PowerPC vs x86, Reality vs Myth
From the very beginning, Apple Computer often employed a certain degree of brashness and hyperbole in its advertising campaigns, a trait which continues today. One infamous Apple print ad from the early days of the Power Mac, which I attempted to reproduce in Figure 1, must have been particularly galling to Intel engineering management and design teams.

Figure 1. Myth Often Superseded Facts in Apple Ads
It showed two performance versus time curves. One was marked “RISC” and it zoomed upwards in a classic exponential curve while the other was marked “CISC” gently leveled out towards some imaginary asymptotic value. Any serious student of computer architecture and Moore’s Law would immediately dismiss it as empty propaganda since advances in semiconductor technology was a tide that raised all boats exponentially, RISC and CISC alike. If anything, history has shown that the advantage of RISC based processor design has been gradually reduced for integer performance by the combined effects of microprocessor design transistor budgets in the millions, the growing memory bottleneck, and advances in CISC implementation techniques.
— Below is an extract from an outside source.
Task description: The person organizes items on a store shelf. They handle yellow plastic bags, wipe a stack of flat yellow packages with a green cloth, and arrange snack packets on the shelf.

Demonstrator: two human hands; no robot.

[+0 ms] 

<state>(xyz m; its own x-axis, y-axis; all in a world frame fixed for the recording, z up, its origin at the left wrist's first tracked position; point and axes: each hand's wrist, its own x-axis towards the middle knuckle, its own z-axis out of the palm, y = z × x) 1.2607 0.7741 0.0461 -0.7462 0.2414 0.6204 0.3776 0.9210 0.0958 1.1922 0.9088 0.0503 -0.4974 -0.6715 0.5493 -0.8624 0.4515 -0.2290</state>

One maxim that coaches and players of professional sports teams follow is to not publicly show disrespect for their next opponent out of fear the they can use it to increase their own motivation and gain a competitive edge. In a way Apple fell into this trap with this well publicized nose tweaking of Intel. It is easy to imagine P6 project managers capitalizing on it by posting photocopies of Apple ads like Figure 1 at every drinking fountain, bulletin board, and coffee station in Intel’s Hillsboro facilities to lend a sense of urgency to the team’s efforts. Within a year and a half the Intel Pentium Pro was announced and any hope of PowerPC had of staying significantly ahead of x86 performance were quickly dashed.
IBM and Motorola certainly saw the writing on the wall and subsequent high end PowerPC efforts concentrated on modest derivatives of the simpler 603 core such as the G3 (PPC750) and G4 (PPC7400). These devices were improvements to the line but not so aggressive as to entirely abandon the protected habitat of the embedded control processor market. Even more design resources were dedicated towards developing PowerPC variants like the IBM 4xx series and the Motorola PowerQUICC, targeted to embedded control and telecom applications and completely irrelevant to Apple’s desktop computing needs.
Pages: « Prev 1 2 3 4 5 Next »
Discuss (18 comments)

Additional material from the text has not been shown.